By some 420 m.y.a., seedless vascular plants evolved which were
bigger and more diverse than their ancestors. These seedless vascular
plants required water for sperm to reach the eggs and were still
limited in their distribution to wet climates. These seedless plants
grew to tree size, reaching 10 or more meters by the late Devonian
(~370 m.y.a.). Lowland swampy environments had abundant seedless
plants.
After the 1st land plants evolved (approximately 450 m.y.a.) they
underwent rapid expansion and radiation with great forests by
Middle Devonian Period. (385 m.y.a.). Although
these forests were limited in their extent, vast quantities of
organic material were deposited and preserved in swampy environments.
Through time and burial, this organic material was converted to coal,
forming the first significant coal deposits of Earth history.
At a similar time (late Devonian, ~375-360 m.y.a.), seed bearing
gymnosperm plants (non-flowering) evolved. The development of the
seed allowed plants to proliferate and spread to drier areas of
continents. Gymnosperms became the dominant plant type between ~290
to 145 m.y.a. and are still common today.
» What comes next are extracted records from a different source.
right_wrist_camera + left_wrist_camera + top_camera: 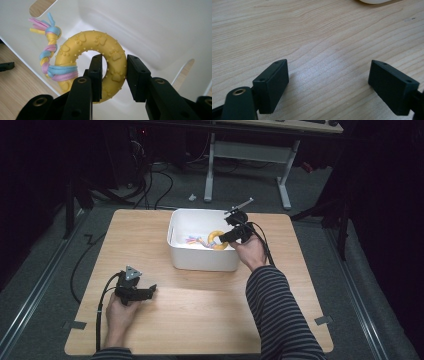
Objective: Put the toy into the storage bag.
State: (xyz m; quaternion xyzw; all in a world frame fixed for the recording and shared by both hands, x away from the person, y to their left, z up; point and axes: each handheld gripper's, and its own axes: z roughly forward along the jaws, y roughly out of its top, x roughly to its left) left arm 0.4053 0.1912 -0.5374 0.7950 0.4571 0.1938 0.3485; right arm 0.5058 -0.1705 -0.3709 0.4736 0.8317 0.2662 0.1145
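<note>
A yellow rubber ring toy (113,58) with paw prints and a braided pink, blue and yellow rope (51,53) hangs inside the white bin (160,32). My right gripper (114,75) is shut on the ring's rim, one jaw through the hole and one outside. From above, that right gripper (226,237) reaches over the white bin's (200,262) right rim, with the yellow ring toy (216,240) low inside. My left gripper (150,291) rests on the table at the front left, and in its own view the left gripper (329,75) stands open over bare wood.
The bin stands on a light wooden table (200,320) at its far middle. A person's striped sleeve (280,315) crosses the front right. Cables (100,315) trail from the left gripper. Beyond the table are a dark floor and another desk's frame (250,155).
</note>
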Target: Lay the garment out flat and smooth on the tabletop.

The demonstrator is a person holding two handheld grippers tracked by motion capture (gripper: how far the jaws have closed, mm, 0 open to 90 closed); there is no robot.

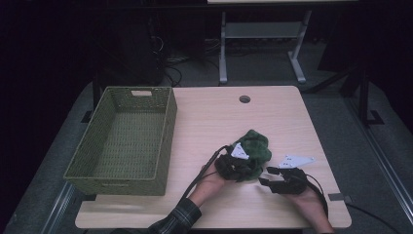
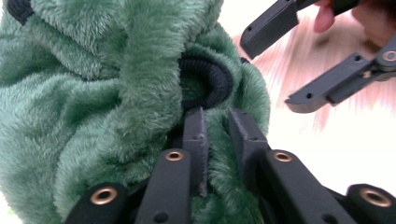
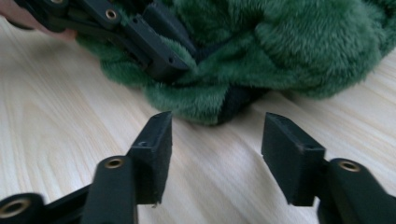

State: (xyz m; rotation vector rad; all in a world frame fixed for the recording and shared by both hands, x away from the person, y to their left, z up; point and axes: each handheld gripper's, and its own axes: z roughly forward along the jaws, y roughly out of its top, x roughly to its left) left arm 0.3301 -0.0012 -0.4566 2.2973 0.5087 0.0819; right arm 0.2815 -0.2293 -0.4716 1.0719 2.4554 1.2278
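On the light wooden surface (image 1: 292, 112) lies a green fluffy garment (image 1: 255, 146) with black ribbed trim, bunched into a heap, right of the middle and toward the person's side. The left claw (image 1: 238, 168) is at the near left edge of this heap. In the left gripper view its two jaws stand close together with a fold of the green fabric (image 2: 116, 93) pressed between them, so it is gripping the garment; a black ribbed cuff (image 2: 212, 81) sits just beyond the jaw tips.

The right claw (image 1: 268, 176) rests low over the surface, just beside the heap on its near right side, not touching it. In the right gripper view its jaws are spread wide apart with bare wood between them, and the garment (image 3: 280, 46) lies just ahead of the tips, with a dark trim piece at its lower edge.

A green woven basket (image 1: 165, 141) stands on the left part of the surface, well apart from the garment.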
During the final days of the dinosaurs, the final chapter of plant
evolution began. This was the evolution of flowering plants
(angiosperms). During the Cretaceous Period, angiosperms began
overcoming non-flowering plants as the dominant land plants. Since
this time they have become the dominant land plants.
Food for thought:
For most of the history of planet Earth, landmasses have been
barren of life. Even with the advent of vegetation, plants first
clung to lowland wet regions. Much later, with the arrival of
gymnosperms, they spread to drier regions. Only within the last 100
m.y. did the planet's plant world begin to resemble the Earth we
know.
1. Prior to plant colonization of land, how would geologic
processes (such as erosion) have differed from today?
2. Why are land plants important as eventual providers of a fossil
fuel source?
3. In what type of environment are plants preserved as
fossils?
For most of Earth history (90%), the land has been void of all plant life!
What did the barren landscape look like prior to life?